Given a generalized viscoplastic strain \(\dot{\mathbf{E}}^{\mathrm{vp}}\), among all possible generalized stresses \(\boldsymbol{\varGamma}=(\boldsymbol{\tau}, \mathbf{q})\in{\tilde{\boldsymbol{S}}}\), the actual generalized stress \(\boldsymbol{\varSigma}=(\boldsymbol{\sigma}, \boldsymbol{\chi})\) satisfies the principle of maximum dissipation, see, e.g., Hill (1950),

$$ D^{\mathrm{vp}}\bigl(\dot{\mathbf{E}}^{\mathrm{vp}}\bigr)=\mathop{\sup}_{ \boldsymbol{\varGamma}\in\tilde {\boldsymbol{S}}} \bigl\{ \bigl\langle \boldsymbol{\varGamma},\dot{\mathbf{E}}^{\mathrm{vp}}\bigr\rangle -\varPi^{*}(\boldsymbol{\varGamma})\bigr\} , $$

(5)

where \(\varPi^{*}( \boldsymbol{\varGamma})\) represents a viscoplastic convex potential.

The optimality conditions (5) can be expressed in terms of the viscoplastic Lagrangian

$$ {\mathcal{L}}^{\mathrm{vp}}( \boldsymbol{\varGamma})\stackrel{\text{\tiny def}}{=}-\bigl\langle \boldsymbol{\varGamma},\dot{\mathbf{E}}^{\mathrm{vp}} \bigr\rangle + \varPi ^{*}( \boldsymbol{\varGamma}). $$

(6)

Accordingly, among all possible generalized stresses \(\boldsymbol{\varGamma}=(\boldsymbol{\tau}, \mathbf{q})\in{\tilde{\boldsymbol{S}}}\), the optimal generalized stress \(\boldsymbol{\varSigma}=(\boldsymbol{\sigma}, \boldsymbol{\chi})\) is obtained by enforcing the stationarity condition for \(\mathcal{L}^{\mathrm{vp}}( \boldsymbol{\varGamma})\)

$$ \bigl[ {\partial{\mathcal{L}}^{\mathrm{vp}}( \boldsymbol{\varGamma})} \bigr] _{(\boldsymbol{\varSigma})} = 0 \quad{\Longleftrightarrow }\quad\dot{\mathbf{E}}^{\mathrm{vp}} = {\partial\varPi ^{*}(\boldsymbol{\varSigma})}, $$

(7)

which expresses in generalized variables the flow law of the viscoplastic strain and the evolutive laws of the kinematic internal variables.
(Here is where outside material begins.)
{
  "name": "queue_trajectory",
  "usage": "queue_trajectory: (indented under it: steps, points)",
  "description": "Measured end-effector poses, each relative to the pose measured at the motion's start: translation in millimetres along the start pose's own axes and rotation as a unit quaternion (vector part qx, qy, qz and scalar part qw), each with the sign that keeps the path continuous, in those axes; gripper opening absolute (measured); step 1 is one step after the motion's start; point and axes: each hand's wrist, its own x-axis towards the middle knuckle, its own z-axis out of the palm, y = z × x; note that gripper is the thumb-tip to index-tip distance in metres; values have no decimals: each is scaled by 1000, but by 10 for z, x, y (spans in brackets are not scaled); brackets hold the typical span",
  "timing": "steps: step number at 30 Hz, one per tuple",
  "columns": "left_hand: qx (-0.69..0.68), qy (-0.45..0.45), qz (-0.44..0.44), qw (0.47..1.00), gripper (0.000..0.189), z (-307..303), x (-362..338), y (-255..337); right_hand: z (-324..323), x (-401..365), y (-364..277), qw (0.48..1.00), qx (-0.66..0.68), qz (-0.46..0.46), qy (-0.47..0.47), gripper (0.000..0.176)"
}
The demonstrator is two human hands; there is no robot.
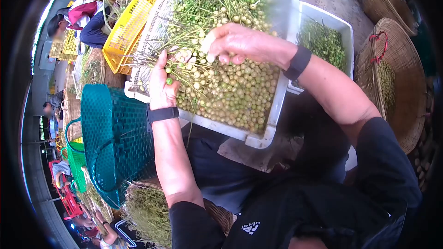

In order to take into account the multivaluedness of the viscoplastic evolutive problem, the above equation can be expressed in subdifferential form, see, e.g., DeAngelis (2000).

The flow rule (7)₂ can be formulated in the inverse equivalent form

$$ \boldsymbol{\varSigma}=\partial D^{\mathrm{vp}}\bigl(\dot{\mathbf{E}}^{\mathrm{vp}}\bigr), $$

(8)

or equivalently in the Fenchel’s form, see, e.g., Hiriart-Urruty and Lemarechal (1993),

$$ \varPi^{*}(\boldsymbol{\varSigma})+D^{\mathrm{vp}}\bigl(\dot{\mathbf{E}}^{\mathrm{vp}} \bigr)= \bigl\langle \boldsymbol{\varSigma},\dot{\mathbf{E}}^{\mathrm{vp}}\bigr\rangle . $$

(9)

By resorting to the penalty regularization procedure, see, e.g., Yosida (1980), the constrained optimization problem related to the plastic model is formulated as an unconstrained problem. Let us introduce the penalty function \({{g}^{+}}(x)\) of the constraint \(f( \boldsymbol{\varGamma})\). A penalty function is required to satisfy the following conditions: \({{g}^{+}}(x)\) is continuous in \([0, \infty)\), \({{g}^{+}}(x)\geq0\) and convex in \([0, \infty)\), \({{g}^{+}}(x)=0\) if and only if \(x\leq0\). Under such assumptions, the regularized form of the Lagrangian (6) is expressed by

$$ \mathcal{L}_{\eta}^{\mathrm{vp}}( \boldsymbol{\varGamma})\stackrel{\text{\tiny def}}{=}-\bigl\langle \boldsymbol{\varGamma},\dot{\mathbf{E}}^{\mathrm{vp}} \bigr\rangle + {{{1\over \eta}}} {{g}^{+}}\bigl(f( \boldsymbol{\varGamma}) \bigr), $$

(10)

where \(\eta>0\) is the penalty parameter with the significance of a viscosity coefficient.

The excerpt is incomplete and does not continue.